Of course there are other options, but you should shoot for similar specs at least for the prices that I gave you i.e. just because it's a $900 laptop doesn't mean it's really worth $900... some companies add upgrades that you can do yourself for a lot cheaper. It's also best to make a budget and go for a simpler option. If you need more speed, you can just upgrade as you go rather than waiting longer and saving up to buy at a later date (while you could be using it and working for some of that money).

Hope this helps.

EDIT: Also, mind the resolutions of the monitors, some are advertised at 720p and some at 1080p.
 
luxology was not overstating the difference between laptop gpu and pc gpu.

i use a $700-800 laptop with an i7, 540m gpu, 6-8gb ram and with the hdd upgraded to a 250gb ssd. for comparison my home pc has an i7, gtx470, 6gb ram and 2x 80gb ssd drives + data drives.

i attempted to load a 3d pdf file on the laptop (200-300kb size) which completely failed to display after 5-10 minutes while it displayed in seconds on the older tower system.

while you can run some 3d applications on a laptop you need to push some good hardware which will severely cost you in battery life.

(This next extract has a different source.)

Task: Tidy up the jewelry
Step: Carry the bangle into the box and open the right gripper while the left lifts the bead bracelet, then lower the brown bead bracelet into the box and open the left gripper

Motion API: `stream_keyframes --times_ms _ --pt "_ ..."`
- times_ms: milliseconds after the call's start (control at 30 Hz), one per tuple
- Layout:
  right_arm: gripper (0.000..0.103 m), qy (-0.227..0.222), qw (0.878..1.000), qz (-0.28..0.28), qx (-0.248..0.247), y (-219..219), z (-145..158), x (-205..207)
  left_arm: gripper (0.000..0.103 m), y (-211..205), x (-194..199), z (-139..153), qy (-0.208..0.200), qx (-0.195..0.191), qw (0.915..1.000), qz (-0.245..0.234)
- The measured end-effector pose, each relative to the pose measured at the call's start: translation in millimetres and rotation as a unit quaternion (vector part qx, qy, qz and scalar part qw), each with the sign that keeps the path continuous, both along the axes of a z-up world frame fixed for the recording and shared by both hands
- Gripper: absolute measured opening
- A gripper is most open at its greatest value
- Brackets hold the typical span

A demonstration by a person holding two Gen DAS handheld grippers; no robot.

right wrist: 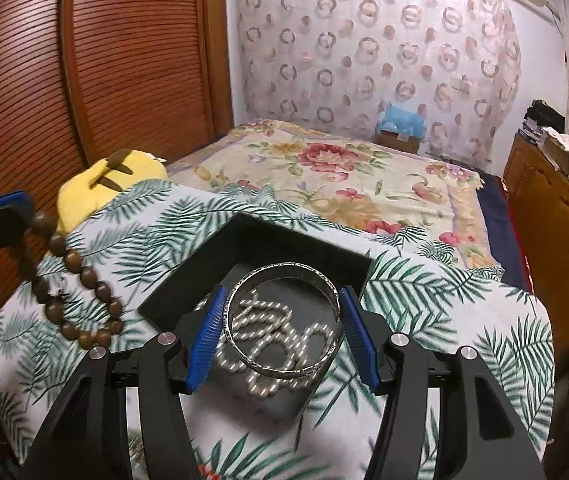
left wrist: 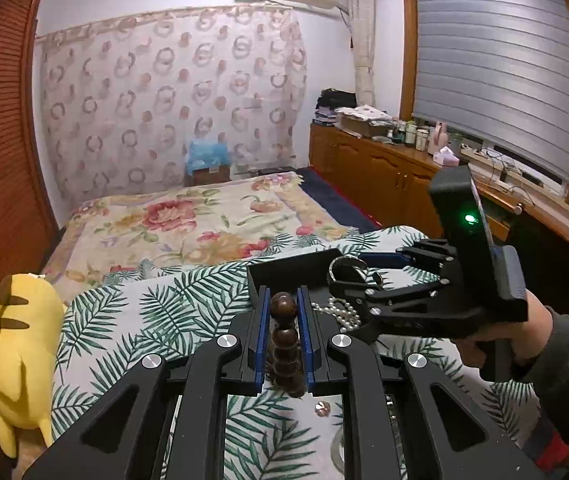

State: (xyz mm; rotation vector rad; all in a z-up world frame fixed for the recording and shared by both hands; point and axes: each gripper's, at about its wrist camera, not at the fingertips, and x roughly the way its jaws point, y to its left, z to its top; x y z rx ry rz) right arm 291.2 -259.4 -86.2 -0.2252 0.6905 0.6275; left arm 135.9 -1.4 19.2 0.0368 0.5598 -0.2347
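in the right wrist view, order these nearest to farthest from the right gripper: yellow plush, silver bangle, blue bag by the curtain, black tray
1. silver bangle, held between the right gripper fingers
2. black tray, directly beneath and ahead
3. yellow plush, off to the left beside the wardrobe
4. blue bag, far end of the bed

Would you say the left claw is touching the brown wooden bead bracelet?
Touching: the left wrist view shows the left claw with both blue pads pressed against the brown wooden bead bracelet.
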Motion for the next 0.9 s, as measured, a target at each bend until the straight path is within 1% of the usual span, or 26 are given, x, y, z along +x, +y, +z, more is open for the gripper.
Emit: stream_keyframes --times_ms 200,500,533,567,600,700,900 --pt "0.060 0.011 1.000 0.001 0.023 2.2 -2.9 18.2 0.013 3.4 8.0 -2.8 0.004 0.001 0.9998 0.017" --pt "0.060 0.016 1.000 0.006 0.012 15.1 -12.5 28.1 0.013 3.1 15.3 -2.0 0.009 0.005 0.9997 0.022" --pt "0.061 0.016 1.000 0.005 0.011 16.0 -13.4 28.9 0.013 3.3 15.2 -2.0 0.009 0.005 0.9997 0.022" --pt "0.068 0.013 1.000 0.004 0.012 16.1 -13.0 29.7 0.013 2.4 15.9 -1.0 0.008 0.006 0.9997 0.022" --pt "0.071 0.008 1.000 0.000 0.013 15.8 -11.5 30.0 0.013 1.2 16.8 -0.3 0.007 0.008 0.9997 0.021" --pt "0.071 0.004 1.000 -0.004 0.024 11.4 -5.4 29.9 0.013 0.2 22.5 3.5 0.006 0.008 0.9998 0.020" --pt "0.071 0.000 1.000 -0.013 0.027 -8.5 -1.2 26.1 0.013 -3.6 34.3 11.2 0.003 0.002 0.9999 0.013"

i'm a cad designer who does 3d work for a living. i've had 3d cad on the laptop before and i while usable for basic design work it is not idea for anything complex.

---

i've had good luck with asus and at minimum a ssd upgrade would be a wise idea.

also you may want to look into the quadro mobile gpus as they are more suited towards 3d non gaming applications which might give you some extra performance.